The paper presents the analysis of the long run causality behaviour between money and prices in the Polish economy during the transition period. The study makes use of the monetary inflation model known as the P-star model, originally developed by the FED economists at the end of 80-ties. The research on the relationship between money and prices in the Polish economy carried out to date indicates that some variables (GDP, prices) show the irregular seasonal pattern. For this reason we propose to analyse the long run relationship between money and prices in the Polish economy by means of seasonal cointegration, developed by Hylleberg, Engle, Granger and You in the beginning of 90-ties.

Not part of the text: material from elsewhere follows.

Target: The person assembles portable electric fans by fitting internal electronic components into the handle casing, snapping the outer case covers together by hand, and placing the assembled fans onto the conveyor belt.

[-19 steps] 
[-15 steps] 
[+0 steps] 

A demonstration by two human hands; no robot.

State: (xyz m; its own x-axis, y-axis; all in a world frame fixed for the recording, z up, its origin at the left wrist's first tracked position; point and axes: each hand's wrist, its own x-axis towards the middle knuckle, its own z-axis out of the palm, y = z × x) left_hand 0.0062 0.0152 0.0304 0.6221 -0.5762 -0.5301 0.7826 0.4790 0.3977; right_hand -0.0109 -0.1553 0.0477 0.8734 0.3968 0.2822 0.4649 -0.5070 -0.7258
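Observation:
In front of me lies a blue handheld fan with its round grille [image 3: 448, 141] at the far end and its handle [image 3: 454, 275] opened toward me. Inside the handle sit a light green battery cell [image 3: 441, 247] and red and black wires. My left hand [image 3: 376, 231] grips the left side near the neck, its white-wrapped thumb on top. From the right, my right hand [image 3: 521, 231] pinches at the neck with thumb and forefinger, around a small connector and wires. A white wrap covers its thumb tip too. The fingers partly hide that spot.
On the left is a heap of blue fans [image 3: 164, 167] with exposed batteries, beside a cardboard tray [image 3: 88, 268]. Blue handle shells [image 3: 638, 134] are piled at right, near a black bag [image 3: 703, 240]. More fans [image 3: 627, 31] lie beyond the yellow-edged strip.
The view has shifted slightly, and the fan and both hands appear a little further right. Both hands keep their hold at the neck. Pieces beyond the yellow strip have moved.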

The main hypothesis has been verified positively. The results of the research give the evidence that there exists a long-run causality relationship between money and prices (long-run cointegration relationship), which follows the assumptions of the P-star inflation model. The results also indicate that there are no seasonal cointegrating relationships in the P-star inflation model, which can be interpreted as the money demand equations. This means that the quality of the inflation forecasts cannot be improved by applying the additional seasonal cointegrating relationships to this model.

Suggested Citation

  • Jacek Kotlowski, 2005. "Money and prices in the Polish economy. Seasonal cointegration approach," Working Papers 20, Department of Applied Econometrics, Warsaw School of Economics.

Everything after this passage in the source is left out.